An example she gave was an article in the constitution about a new proposed rule that would allow Executive Committee to call a mandatory all-school meeting. “This was not agreed upon or upheld by the Administration,” said Viscarello, “so we worked to come to a middle ground about a way that we could incorporate that kind of power into Executive Committee while still making it reasonable and something that the Administration would agree with.”

Among the important revisions are the placement of the School’s mission statement into the constitution for the first time. It is also clarified that the Upper School consists of: “all employees and Upper School students.”

Fabian expressed her belief that this more clear definition of who the Upper School community comprises will be the most impactful of the changes to the constitution. “In the past, for elections for Co-Chair and things like that, the Upper School community has encompassed a lot of people,” she said. “It was included that any spouses of faculty were a member of the community and therefore could vote on things, and spouses of faculty don’t have as much of a stake in the community as students, faculty, things like that. And one of the revisions is to make it a little more clearer who is a part of that community, and to what degree different members should be able to vote on elected officials.”

The revisions are necessary work, but going over a whole constitution tirelessly for months is quite a tedious task. Viscarello professed her gratitude to all those who worked with her on the revisions, especially after she and Lanes graduated, saying, “It was a huge project. It was a year-long project, it was late-night meetings and hours and hours of work spent. It was a huge undertaking, and I really appreciate all the work that people put in.”

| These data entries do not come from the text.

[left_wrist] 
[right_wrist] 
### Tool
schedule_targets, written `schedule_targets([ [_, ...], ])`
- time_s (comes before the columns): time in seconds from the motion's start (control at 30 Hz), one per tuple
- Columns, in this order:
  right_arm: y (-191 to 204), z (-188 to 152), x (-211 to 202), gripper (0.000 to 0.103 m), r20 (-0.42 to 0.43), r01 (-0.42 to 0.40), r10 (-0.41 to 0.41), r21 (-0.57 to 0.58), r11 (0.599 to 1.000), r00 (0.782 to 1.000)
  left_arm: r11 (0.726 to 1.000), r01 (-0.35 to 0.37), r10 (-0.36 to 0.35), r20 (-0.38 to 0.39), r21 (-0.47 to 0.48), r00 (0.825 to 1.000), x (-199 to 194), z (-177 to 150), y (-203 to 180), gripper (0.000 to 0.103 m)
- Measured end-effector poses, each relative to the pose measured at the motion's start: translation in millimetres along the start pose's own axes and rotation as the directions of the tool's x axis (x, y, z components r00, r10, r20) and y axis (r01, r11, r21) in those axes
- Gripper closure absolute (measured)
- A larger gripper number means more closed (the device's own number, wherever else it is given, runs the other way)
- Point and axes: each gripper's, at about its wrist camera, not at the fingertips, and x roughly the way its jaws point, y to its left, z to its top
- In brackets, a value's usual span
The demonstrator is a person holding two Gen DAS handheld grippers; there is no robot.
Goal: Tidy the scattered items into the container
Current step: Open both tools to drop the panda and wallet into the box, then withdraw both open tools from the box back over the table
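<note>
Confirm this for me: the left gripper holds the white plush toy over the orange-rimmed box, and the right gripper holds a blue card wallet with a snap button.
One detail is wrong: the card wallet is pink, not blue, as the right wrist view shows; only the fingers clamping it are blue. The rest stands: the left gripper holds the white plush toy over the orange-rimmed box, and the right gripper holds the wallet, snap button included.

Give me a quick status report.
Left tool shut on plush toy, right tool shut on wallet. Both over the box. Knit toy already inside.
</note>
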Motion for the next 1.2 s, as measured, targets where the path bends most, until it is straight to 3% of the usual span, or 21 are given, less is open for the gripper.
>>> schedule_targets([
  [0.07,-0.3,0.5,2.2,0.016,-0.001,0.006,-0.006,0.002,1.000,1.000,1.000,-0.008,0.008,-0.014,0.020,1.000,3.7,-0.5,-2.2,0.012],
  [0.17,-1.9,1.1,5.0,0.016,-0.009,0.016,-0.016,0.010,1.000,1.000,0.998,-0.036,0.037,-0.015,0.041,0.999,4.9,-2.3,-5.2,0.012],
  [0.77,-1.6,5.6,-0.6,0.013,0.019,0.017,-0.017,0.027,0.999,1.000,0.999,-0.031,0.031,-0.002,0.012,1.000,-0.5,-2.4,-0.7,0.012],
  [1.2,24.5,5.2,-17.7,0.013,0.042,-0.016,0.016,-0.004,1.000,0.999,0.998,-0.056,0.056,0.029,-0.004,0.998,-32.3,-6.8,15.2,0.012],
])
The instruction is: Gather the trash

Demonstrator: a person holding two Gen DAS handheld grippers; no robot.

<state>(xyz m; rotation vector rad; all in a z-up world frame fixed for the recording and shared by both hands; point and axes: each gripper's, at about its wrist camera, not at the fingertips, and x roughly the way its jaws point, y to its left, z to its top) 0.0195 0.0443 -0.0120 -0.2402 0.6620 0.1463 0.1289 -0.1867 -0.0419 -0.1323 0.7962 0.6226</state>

Further amendments include the mandate that all minutes will be published on the Executive Committee’s website, which is a practice that, until now, was simply an unwritten custom done by the secretary.  The revisions also formally establish another precedent already de facto put into practice: weekly meetings.

For the constitutional amendments to pass, over fifty percent of the electorate must vote and two thirds of those voters must vote “yes.”